In the dark of predawn I lay in bed, tucked snugly beneath my downy comforter, sleet pinging against the windowpanes in soft yet fitful waves. Against all odds associated with parenthood, no one under the age of eight burst into the room to announce that the sky was falling. Translation: my husband and I had had the presence of mind to skip setting the kids’ alarm the night before, in anticipation of inclement weather almost certain to arrive by daybreak. So for a time, all was silent in this good house—except for the ticking of clocks and the tiny taps at the window.

As the not-so-surprising news of yet another school cancellation reached my ears in the wee hours that day, I was filled impossibly with hope.
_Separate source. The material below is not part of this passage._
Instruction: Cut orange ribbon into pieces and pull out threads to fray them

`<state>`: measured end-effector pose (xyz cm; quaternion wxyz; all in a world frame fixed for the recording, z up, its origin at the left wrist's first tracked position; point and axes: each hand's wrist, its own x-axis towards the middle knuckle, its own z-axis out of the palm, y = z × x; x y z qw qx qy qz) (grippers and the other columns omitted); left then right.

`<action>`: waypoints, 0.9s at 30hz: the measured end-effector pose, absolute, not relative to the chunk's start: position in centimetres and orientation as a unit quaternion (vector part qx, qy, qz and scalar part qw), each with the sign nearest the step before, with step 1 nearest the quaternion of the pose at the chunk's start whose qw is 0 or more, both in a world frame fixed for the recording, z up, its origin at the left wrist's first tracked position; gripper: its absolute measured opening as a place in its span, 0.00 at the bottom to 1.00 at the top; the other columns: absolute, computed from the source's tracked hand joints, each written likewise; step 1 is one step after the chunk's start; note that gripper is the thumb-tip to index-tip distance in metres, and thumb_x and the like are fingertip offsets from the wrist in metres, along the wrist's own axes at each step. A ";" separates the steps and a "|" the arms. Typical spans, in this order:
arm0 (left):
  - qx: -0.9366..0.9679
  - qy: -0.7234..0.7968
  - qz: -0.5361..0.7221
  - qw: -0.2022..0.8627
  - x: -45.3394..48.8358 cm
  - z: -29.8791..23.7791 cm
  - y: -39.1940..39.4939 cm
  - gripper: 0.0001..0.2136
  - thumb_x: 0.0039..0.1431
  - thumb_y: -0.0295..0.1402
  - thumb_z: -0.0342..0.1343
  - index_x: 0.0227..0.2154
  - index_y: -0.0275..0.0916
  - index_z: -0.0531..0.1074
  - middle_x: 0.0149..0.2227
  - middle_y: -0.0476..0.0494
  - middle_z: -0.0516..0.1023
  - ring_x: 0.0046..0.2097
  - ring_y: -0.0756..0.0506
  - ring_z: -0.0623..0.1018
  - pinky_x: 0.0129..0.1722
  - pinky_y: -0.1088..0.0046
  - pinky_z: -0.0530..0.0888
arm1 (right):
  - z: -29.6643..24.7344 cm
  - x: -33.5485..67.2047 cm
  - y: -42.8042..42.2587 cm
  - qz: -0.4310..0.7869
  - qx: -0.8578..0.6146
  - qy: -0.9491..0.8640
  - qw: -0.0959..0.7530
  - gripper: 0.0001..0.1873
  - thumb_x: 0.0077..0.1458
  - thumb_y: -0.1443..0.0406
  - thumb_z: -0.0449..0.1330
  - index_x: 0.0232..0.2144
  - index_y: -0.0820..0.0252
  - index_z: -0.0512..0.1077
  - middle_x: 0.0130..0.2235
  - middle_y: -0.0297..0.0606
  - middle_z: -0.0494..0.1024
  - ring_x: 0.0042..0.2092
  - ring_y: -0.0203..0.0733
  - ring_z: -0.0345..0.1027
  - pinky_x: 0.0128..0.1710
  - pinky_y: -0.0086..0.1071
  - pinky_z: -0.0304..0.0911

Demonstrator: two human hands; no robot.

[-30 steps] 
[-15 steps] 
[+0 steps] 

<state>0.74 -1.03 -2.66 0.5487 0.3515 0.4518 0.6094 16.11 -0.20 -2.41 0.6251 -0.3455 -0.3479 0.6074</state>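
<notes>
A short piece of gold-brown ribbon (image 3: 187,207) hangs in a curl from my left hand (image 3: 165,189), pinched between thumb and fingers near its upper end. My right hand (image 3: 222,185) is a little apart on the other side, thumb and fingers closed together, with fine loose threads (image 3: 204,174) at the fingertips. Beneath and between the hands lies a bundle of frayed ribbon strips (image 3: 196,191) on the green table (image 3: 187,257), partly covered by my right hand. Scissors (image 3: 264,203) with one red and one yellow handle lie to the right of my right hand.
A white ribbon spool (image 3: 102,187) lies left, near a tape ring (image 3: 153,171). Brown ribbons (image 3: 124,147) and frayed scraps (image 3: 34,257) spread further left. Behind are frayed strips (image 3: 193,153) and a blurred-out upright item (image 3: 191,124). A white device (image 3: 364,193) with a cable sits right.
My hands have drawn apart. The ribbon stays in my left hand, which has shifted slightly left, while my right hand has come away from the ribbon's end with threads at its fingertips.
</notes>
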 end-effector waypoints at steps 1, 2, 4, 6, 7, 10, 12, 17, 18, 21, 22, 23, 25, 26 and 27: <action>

Hope that I would enjoy a morning devoid of the madness I had known all too well since September. Hope for a day abundant with hot cocoa, kindness and good cheer. Hope that I might finally summon the strength and ambition to take down the blasted Christmas tree. The one that has been standing very nearly straight in my living room for the past 63 days, mocking me on Inauguration Day as I addressed my cache of shamefully belated holiday cards.

The tree had to come down. It would come down. It was January 28th for Pete’s sake. Besides, I was tired of its condescending glare, as if it were looking down its boughs at me, judging my every deficiency. Shaming my inadequate core.

Moreover, with my army of helpers that would likely be at my disposal ALL DAY (since no one wanted to frolic in the freezing rain), I banked on being able to pack up and stow away each and every jingle bell, snowman, Santa likeness and string of garland-y foolishness in the entire house. To reclaim my space. At least until Easter.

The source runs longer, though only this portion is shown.